Working on behalf of electric utilities for the last 16 years, and with gas and water utilities more recently, the issue of risk has taken on a slightly different meaning for me. Electric utilities must manage myriad risks 24/7/365 – such risks include natural ones like storms (often really big storms) of all kinds, wildfires, earthquakes, floods, extremely high and low temperatures, mudslides, solar flares and tidal waves. They also include physical security risks like shootings and bombs, as well as more innocuous — but potentially no less impactful — threats like wildlife incursions and copper thefts. And then there is the threat, or risk, imposed by cyber-attacks. Ironically, the management of certain physical security threats involve cameras managed by wireless communication that is in turn threatened by potential cyber-attacks. So, the risks are often managed in a cross-cutting way to incorporate the overlap between natural, physical and cyber threats. The bottom line is that running such a complex system as an electric utility involves myriad risks and risk management strategies.

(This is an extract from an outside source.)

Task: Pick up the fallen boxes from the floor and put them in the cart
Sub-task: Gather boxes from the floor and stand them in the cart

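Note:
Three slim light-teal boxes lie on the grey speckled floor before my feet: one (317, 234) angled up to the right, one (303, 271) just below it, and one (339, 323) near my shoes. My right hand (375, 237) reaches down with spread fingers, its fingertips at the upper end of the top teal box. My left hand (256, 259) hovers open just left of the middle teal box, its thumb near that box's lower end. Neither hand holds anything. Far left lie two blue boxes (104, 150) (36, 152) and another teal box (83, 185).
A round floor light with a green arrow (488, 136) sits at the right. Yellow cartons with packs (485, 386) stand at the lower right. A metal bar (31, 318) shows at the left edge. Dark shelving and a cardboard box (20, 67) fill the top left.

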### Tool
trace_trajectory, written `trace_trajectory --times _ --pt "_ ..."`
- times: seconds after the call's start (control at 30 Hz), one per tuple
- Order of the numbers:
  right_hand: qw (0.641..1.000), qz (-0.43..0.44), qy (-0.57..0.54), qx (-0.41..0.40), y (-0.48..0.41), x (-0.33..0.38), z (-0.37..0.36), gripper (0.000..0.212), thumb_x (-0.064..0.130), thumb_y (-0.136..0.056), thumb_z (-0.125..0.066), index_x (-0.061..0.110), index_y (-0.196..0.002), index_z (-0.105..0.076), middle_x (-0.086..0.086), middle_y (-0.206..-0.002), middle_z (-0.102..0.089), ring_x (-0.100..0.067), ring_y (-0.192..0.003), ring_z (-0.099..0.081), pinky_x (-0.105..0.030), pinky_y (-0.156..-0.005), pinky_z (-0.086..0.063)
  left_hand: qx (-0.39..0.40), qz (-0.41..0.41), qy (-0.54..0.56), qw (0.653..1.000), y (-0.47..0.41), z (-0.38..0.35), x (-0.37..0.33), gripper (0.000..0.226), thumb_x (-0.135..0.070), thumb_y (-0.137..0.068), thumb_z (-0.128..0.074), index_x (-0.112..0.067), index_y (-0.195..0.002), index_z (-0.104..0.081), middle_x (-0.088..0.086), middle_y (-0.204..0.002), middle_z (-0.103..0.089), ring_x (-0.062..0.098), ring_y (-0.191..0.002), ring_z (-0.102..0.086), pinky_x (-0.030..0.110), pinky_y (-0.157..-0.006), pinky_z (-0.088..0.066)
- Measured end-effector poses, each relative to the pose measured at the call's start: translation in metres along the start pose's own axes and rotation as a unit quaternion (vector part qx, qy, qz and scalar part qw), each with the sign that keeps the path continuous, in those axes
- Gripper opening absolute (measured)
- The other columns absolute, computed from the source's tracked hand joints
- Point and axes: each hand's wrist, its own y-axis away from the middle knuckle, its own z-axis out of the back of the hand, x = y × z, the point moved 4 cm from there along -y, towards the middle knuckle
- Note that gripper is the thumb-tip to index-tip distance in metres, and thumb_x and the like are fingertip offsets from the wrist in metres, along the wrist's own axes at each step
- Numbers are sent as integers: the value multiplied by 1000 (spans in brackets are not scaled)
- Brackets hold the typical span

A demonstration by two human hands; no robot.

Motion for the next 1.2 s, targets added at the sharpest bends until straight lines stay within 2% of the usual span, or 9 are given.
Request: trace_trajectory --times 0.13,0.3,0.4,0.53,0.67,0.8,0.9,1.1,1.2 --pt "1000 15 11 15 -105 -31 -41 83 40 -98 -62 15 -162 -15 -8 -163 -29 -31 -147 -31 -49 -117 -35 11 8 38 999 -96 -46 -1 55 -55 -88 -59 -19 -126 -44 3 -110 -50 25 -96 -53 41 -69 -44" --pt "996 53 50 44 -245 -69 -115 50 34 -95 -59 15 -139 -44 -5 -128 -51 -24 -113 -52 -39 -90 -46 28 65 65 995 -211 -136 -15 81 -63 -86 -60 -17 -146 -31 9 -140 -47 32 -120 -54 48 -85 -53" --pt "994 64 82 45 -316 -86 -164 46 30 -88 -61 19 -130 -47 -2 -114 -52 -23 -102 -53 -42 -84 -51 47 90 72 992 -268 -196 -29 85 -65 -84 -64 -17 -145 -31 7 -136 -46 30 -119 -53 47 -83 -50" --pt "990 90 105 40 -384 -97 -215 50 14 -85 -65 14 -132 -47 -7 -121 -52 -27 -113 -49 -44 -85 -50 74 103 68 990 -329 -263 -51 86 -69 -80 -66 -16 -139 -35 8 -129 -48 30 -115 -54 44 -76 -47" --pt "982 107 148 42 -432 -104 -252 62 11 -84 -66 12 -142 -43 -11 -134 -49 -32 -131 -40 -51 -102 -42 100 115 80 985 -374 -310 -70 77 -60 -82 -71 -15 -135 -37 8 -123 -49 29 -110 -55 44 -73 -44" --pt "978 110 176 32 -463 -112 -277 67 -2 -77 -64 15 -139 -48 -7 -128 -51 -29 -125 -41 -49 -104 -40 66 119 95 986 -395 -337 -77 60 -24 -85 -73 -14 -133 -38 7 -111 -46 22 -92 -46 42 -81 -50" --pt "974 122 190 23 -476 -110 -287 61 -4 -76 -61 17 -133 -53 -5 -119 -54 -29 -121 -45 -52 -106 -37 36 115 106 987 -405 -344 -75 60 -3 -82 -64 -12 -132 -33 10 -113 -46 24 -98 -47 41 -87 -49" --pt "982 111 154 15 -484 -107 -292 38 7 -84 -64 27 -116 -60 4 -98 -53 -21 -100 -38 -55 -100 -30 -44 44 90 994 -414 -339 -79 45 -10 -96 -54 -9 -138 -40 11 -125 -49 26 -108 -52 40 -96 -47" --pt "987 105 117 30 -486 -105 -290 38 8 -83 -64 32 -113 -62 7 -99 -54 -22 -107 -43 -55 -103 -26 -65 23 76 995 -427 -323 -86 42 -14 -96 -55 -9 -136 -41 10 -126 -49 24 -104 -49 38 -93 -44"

Electric utilities have often managed this high level of complexity and risk by creating redundancy in their systems so that if something happens to “A,” “B” will work, and if something happens to “B,” then “C” will work, and so on. There is only so much redundancy that can be put in any system to balance the ability of customers to actually afford the product, so utilities then must prioritize the most frequent and most impactful risks. The management and prioritization of such risks might change over time as we have seen with the evolution of cyber threats. But major risks have been and always will be there – natural disasters, physical and now-cyber threats, insider threats, thefts, etc. Believe it or not, for electric utilities, the number one cause of power outages at the local distribution level is squirrels (!!) – they like to eat through power lines (unfortunately for them and us).
These risks – great and small — have been, and will be, managed by utilities through redundancy, applying lessons-learned from previous disaster recovery efforts, exercising scenarios like the big GridEx IV table-top exercise hosted by the North American Electric Reliability Corporation (NERC) this month, maintaining partnerships with key government agencies, and applying potentially helpful technology appropriately such that they are managing the cyber risks on the front-end of deployment as much as possible.
Risk is part of life, whether through your chosen profession, hobby or foods (if I keep eating sugar like I have this week, my risk of gaining 10 pounds in the next month will increase exponentially). Some risk is not chosen, but exists anyway – natural disasters, terrorist attacks, disease. The bottom line is how we see such risk. Do we fear it, embrace it, manage it? Utilities must manage risks every day, and I am very glad to know many smart and dedicated people involved in this ongoing risk management. The reward of managing this risk is, quite simply, modern life as we know it.